Well, sort of. There are a lot of closed source programs that have installers for certain versions of certain distros and sometimes they can be shoehorned onto a technically unsupported distro.

The fact that that kind of thing actually works points out the cluelessness of the application developers.

Linux is pretty much Linux. Building your app so that it runs only on a certain version of a certain distro is dumb since if it runs at all, it will likely run just fine on most distros. Rather than distributing your app as a RedHat or SuSE RPM that does a dependency check on the distro version it would be much better to write the app to the Linux Standard Base and distribute either a scripted installer or a source RPM. Then it could be installed with little difficulty on most any distro.

An example of an app that does this properly is the Sun JRE and JDK. It's a .bin file and just installs. No silly distro version checking. It just works.
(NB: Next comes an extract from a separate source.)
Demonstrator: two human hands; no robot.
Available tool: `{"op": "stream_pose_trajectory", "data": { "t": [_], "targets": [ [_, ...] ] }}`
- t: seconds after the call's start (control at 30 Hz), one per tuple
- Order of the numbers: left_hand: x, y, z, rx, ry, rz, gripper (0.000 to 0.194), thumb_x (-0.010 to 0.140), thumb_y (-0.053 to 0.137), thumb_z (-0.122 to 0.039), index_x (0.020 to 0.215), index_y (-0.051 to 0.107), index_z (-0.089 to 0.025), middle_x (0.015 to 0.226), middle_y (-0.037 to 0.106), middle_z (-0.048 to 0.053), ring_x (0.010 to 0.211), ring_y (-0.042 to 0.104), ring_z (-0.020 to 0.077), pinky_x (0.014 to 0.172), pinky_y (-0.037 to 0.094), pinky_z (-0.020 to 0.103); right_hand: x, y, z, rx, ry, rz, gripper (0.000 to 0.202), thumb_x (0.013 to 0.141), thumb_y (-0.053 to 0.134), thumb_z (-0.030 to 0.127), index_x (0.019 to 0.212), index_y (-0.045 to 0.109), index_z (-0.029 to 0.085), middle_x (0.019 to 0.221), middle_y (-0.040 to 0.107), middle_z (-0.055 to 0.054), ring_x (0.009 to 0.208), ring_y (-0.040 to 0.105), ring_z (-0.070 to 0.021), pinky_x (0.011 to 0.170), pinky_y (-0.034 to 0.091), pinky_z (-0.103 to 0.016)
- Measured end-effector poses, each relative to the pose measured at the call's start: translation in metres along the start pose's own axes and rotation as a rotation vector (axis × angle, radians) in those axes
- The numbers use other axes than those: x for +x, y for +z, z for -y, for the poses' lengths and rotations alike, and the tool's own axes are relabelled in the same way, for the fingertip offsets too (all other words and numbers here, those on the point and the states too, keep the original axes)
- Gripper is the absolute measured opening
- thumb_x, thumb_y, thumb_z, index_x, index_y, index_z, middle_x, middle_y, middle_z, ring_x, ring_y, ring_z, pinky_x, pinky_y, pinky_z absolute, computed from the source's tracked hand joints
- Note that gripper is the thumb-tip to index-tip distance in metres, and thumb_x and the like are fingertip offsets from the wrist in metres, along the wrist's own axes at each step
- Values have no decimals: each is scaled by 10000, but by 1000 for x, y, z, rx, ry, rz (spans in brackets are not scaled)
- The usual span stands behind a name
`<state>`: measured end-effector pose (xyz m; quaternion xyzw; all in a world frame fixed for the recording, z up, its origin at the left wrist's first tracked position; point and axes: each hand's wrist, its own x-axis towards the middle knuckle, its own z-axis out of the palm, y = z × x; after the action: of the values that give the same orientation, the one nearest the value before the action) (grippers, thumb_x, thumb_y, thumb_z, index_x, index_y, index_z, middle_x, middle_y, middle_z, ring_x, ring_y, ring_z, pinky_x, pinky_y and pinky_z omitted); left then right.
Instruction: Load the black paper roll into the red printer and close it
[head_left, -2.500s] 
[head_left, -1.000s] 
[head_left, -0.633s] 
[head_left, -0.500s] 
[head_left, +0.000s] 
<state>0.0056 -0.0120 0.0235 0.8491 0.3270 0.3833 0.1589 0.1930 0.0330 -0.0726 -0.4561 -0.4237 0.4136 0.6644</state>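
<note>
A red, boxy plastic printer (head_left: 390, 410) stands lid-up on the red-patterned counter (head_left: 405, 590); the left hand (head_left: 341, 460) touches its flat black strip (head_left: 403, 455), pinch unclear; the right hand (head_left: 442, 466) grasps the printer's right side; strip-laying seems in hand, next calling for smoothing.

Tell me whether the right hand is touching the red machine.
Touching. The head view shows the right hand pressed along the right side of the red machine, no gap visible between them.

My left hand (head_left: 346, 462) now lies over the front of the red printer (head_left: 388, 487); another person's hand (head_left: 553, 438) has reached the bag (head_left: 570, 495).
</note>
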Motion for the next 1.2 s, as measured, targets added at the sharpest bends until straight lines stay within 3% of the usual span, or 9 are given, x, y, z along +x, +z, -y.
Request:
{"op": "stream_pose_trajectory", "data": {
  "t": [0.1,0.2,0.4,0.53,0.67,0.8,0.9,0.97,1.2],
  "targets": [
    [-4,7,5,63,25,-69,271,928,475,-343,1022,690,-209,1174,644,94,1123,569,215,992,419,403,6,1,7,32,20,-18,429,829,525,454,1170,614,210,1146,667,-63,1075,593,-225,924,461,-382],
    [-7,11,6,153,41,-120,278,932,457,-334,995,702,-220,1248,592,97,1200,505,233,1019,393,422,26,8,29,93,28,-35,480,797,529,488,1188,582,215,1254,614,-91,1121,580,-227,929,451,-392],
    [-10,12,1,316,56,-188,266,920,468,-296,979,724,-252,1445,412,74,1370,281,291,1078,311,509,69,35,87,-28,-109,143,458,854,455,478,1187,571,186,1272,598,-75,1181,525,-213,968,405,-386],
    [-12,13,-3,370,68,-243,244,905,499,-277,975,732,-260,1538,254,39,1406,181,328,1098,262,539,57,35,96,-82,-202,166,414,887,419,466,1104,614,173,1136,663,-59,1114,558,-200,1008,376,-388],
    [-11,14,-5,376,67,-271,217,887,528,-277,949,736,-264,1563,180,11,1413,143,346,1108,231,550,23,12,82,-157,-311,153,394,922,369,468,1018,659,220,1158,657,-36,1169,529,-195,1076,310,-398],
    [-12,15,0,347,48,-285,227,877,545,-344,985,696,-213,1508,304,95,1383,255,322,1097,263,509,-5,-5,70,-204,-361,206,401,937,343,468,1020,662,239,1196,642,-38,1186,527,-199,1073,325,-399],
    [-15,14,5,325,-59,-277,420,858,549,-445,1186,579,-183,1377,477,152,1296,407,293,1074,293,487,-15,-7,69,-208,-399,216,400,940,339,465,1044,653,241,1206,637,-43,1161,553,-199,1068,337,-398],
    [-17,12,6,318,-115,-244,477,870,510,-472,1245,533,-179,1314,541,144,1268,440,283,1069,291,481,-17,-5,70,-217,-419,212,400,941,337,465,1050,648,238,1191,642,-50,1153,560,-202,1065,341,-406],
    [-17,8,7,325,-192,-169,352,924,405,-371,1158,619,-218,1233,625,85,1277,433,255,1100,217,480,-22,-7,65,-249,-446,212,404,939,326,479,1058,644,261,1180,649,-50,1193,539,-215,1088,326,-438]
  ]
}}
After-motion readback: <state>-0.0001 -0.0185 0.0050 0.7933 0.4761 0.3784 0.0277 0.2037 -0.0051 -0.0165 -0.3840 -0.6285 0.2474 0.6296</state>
Compare this to, say, Oracle 10g. The installer checks the contents of /etc/redhat-release and looks for a certain version. As such, it will happily install on RedHat ES4, but not on CentOS4, which is exactly the same thing with just RedHat's images removed. To make Oracle install you have to edit the /etc/redhat-release file by hand and make it look like RHES. After Oracle is installed, you have to change it back. But it installs and runs just fine. Dumb.

To make it run on a Debian-based machine requires a host of other hoops to be jumped through, but since Debian stable and RHES4 use similar kernel versions and exactly the same GCC version, Oracle run just fine on Debian once you fool Oracle into installing on it.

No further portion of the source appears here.